Sport: Track & Field
Events: Running
Year of Induction: 2004

About

This native of Chatham starred in track and field at both Chatham Collegiate and Chatham Vocational School which led to his competing in the British Empire Games in 1938 and to entering Loyola University in Chicago on an athletic scholarship where he had an outstanding career winning 90 consecutive races in dual competition.

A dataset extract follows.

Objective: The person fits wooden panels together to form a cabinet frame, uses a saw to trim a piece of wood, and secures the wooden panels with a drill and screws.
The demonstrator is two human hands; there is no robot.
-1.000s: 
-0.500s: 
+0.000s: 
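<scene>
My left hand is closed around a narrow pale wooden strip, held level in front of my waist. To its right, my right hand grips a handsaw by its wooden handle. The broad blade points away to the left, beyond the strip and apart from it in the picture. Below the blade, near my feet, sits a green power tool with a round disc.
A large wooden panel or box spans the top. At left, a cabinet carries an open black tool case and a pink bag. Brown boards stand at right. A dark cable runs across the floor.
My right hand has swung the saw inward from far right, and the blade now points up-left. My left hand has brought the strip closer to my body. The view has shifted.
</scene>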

Max was born in 1918 and passed away in Jacksonville, Florida in 1991.

Career Highlights
  • 1935 – set Ontario high school records in 440 yard and 880 yard events for boys under 17 years old
  • 1937 – set Dominion Interscholastic Record in 880 yard event at 1:58.7 – set Canadian 880 yard record of 1:53.6 and tied the quarter mile time – while still in high school, qualified for 1938 British Empire Games in the 880 yard event by beating former Canadian Olympian Ab Conway by 6 yards – also qualified for mile relay
  • 1938 – at British Empire Games in Australia, won first two heats but was spiked in the foot and had to retire from the games
  • 1939 – entered Loyola University in Chicago on a track scholarship
  • 1939 – 1942 – starred for Loyola’s track team winning every individual race in dual competition he ever entered, a total of 90 first place medals – repeatedly set records in both the mile run and the 880 while at school – for 4 years was key member of Loyola’s champion mile relay team – in last year at Loyola, made College Who’s Who List which was based on excellence in academics, athletics, and character – in May 1970 was inducted into the Loyola University Athletic Hall of Fame

After graduation, Max joined the Canadian Navy attaining the rank of lieutenant. After the war, he returned to Chicago and took a job as an industrial engineer with Management Systems Incorporated. Later Max became plant manager with Cupples-Hesse an envelope company in St. Louis, which in turn was bought out by St. Regis Paper Company. St. Regis in turn moved Max and his department to Jacksonville, Florida where he retired in 1982.